_Prompt_.
Return every line of the listing below, unchanged, from its first line to the line holding "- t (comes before", that line included.

_Dataset extract_.
-*-*-

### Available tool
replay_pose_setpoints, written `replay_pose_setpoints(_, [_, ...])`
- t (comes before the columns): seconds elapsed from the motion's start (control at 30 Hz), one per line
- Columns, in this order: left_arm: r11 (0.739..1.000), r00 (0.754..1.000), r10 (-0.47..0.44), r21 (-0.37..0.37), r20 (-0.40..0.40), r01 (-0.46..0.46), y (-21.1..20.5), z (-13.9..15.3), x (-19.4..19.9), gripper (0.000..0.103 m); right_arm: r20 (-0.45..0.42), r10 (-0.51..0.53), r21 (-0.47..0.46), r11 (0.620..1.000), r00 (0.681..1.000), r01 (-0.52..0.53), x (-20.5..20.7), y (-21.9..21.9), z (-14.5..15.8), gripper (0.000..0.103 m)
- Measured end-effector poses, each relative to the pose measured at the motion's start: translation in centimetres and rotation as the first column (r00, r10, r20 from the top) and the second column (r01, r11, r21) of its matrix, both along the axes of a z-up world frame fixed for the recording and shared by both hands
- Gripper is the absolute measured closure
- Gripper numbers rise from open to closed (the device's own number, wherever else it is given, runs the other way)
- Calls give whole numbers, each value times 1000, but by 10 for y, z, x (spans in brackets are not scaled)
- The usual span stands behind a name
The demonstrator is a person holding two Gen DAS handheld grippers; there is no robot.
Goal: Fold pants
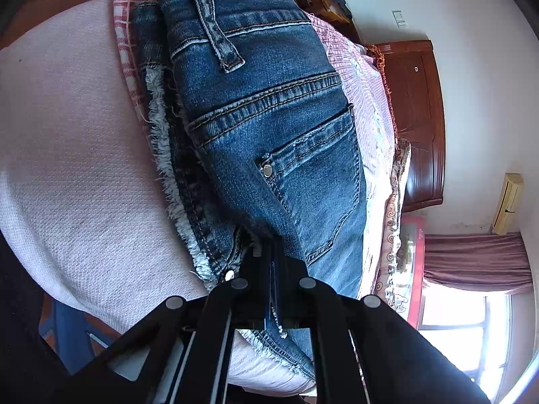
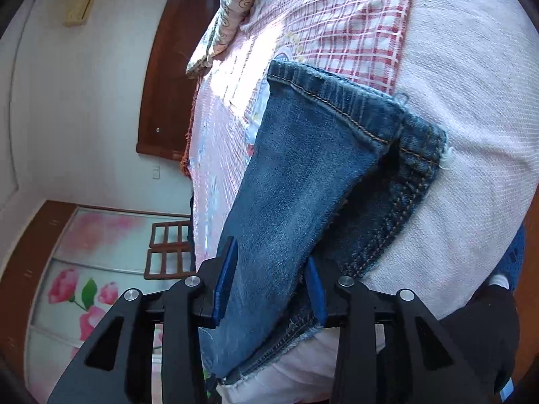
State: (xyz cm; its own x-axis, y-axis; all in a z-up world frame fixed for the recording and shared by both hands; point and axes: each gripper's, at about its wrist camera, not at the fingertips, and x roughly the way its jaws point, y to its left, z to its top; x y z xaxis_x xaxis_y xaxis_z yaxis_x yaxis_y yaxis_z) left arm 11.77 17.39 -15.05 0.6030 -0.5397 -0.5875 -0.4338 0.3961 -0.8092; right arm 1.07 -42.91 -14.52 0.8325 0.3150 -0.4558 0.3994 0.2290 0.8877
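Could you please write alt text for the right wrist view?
The right gripper stands open around a fold of blue jeans lying on a pale pink bedspread. A red checked cloth lies beyond.

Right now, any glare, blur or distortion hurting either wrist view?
Left wrist: window blown out, strong fisheye curve, jeans sharp and evenly lit. Right wrist: sunlit patch washes out the checked blanket; denim stays sharp; edges bend and darken toward the corners.
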Motion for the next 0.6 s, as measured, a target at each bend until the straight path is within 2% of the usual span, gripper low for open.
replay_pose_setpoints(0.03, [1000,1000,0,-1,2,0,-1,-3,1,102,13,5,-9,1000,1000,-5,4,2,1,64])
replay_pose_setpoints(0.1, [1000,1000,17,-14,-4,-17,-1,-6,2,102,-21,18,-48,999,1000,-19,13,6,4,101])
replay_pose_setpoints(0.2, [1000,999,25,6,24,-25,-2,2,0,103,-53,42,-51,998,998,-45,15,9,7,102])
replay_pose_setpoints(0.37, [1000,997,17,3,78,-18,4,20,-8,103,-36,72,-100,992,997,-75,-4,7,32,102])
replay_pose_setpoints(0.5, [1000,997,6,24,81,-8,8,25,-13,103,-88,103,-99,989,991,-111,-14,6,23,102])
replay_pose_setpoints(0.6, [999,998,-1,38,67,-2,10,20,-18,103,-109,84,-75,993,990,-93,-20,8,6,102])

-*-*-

_Written answer_.
### Available tool
replay_pose_setpoints, written `replay_pose_setpoints(_, [_, ...])`
- t (comes before the columns): seconds elapsed from the motion's start (control at 30 Hz), one per line

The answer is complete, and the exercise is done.